Each lithographic printing plate precursor thus obtained was used as in Example 1 above.
Under the same conditions as in No. 10-10, exposure and development were performed to prepare a lithographic printing plate, and the sensitivity was evaluated in the same manner. The developer used at this time was the D-1 developer (diluted with water at a ratio of 1: 5). As a result of the evaluation, in Example 22, the sensitivity was 75 mJ / c.
m ² , the sensitivity in Example 23 was 70 mJ / cm ² , and it was confirmed that the lithographic printing plate precursor according to the invention was excellent in sensitivity even in the mode in which the resin intermediate layer was provided.

[0161]

INDUSTRIAL APPLICABILITY The negative lithographic printing plate precursor of the present invention has the effect that it can be written by an infrared laser and is excellent in sensitivity during recording.

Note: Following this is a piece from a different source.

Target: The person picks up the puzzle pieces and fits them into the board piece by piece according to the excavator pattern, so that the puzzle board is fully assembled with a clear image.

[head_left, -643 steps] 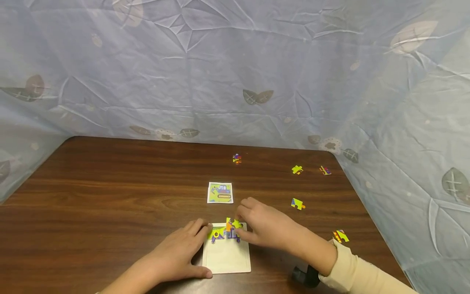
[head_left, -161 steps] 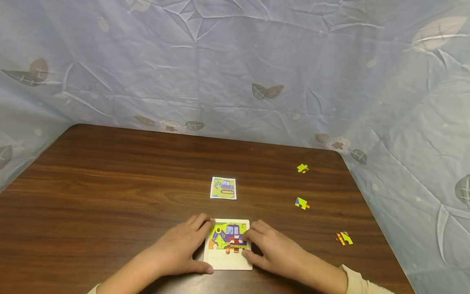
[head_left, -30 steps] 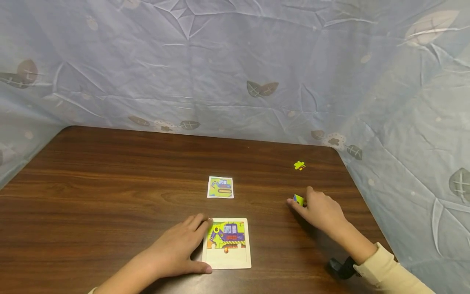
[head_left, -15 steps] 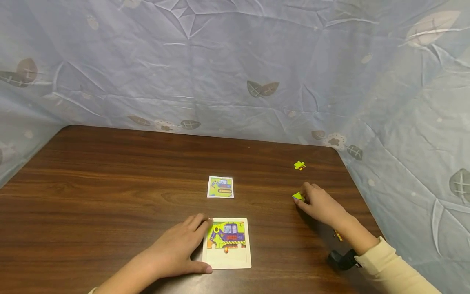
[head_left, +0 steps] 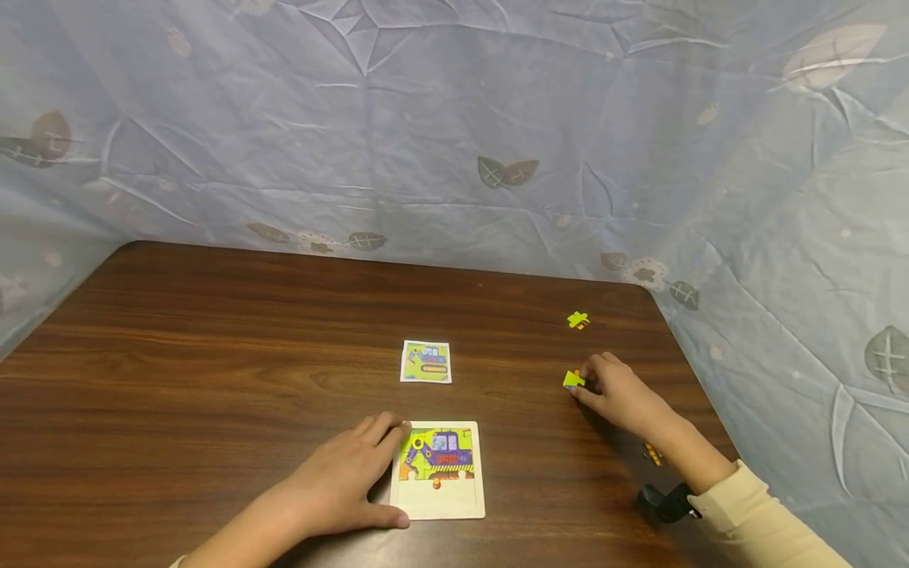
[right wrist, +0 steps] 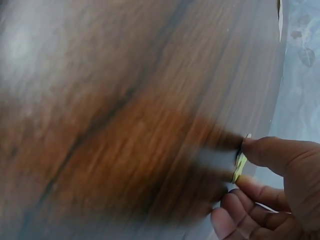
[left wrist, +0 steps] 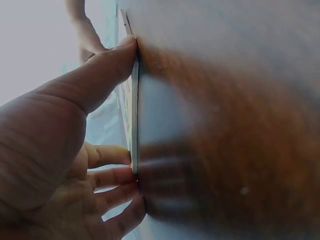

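Our left hand [head_left: 341, 481] lies flat near the front edge of the tabletop, fingers stretched forward and thumb spread along the near side, the forearm running back toward the front left. Our right hand [head_left: 618, 390] reaches out toward the right edge, fingers curled and pinched together at the tips, the cream sleeve [head_left: 760, 521] covering the forearm behind the wrist.
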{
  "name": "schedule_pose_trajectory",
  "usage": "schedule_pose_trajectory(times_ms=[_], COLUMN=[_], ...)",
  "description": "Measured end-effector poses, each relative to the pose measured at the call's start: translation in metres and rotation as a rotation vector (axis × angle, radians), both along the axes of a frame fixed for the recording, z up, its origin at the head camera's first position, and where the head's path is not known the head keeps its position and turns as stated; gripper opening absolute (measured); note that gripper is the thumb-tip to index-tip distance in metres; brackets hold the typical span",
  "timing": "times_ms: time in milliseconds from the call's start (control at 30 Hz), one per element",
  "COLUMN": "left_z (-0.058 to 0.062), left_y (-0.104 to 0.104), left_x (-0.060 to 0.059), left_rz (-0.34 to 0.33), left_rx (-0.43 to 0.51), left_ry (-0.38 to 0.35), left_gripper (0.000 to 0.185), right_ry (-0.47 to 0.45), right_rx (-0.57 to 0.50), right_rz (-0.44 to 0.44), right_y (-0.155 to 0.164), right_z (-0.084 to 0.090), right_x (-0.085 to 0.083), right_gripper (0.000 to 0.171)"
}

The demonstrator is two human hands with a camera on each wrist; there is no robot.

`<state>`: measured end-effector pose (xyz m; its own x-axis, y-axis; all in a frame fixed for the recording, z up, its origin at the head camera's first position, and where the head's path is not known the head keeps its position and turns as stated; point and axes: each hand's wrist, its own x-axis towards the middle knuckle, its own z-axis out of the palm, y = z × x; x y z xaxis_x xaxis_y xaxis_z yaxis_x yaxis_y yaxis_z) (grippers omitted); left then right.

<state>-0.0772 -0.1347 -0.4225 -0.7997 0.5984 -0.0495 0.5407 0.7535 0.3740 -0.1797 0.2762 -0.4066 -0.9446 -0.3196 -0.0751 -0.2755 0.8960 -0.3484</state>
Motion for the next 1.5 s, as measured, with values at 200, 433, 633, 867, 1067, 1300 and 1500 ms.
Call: schedule_pose_trajectory(times_ms=[200,433,633,867,1067,1300,1500], left_z=[0.001,0.001,0.001,0.003,0.003,0.003,0.003], left_y=[0.000,0.000,0.001,0.001,0.001,0.001,0.001], left_x=[0.000,0.000,0.001,0.000,0.000,0.000,0.000], left_rz=[-0.003,-0.005,-0.002,0.000,0.000,-0.001,-0.007], left_rx=[-0.004,-0.010,-0.011,-0.008,-0.005,-0.006,-0.006], left_ry=[-0.005,0.012,-0.008,-0.026,-0.011,-0.001,0.002], left_gripper=[0.105,0.104,0.106,0.104,0.104,0.104,0.104], right_ry=[0.035,0.081,0.099,0.119,0.135,0.125,0.126], right_rx=[-0.008,0.006,0.003,-0.001,0.000,-0.009,-0.010], right_rz=[0.034,0.064,0.076,0.088,0.115,0.127,0.135], right_y=[0.004,0.005,0.009,0.011,0.008,0.006,0.002], right_z=[-0.001,-0.004,0.003,0.033,0.054,0.059,0.058], right_x=[-0.001,-0.002,-0.003,-0.002,0.001,0.004,0.009], right_gripper=[0.023,0.021,0.021,0.022,0.018,0.017,0.016])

   ─────────────────────────────────────────────────── ─── Continued front page    F term (reference) 2H025 AA01 AB03 AC08 AD01 BC32                       BC42 BC51 CA48 CC20 FA03                       FA10 FA17                 2H096 AA07 AA08 BA05 BA16 BA20                       EA04 GA08                 2H114 AA04 AA22 AA24 BA01 BA10                       DA48 DA51 DA52 EA01 EA02                       FA06 FA10

Claims (2)

[Claims] 1. A (A) photothermal conversion agent, (B) on a support.
A compound having a polymerizable unsaturated group, and (C) containing an onium salt having two or more cation moieties in one molecule,
A lithographic printing plate precursor for heat mode, comprising a photosensitive layer capable of recording with a heat mode laser. 2. The lithographic printing plate precursor for heat mode according to claim 1, wherein the exposure wavelength of the heat mode laser is 760 to 1200 nm.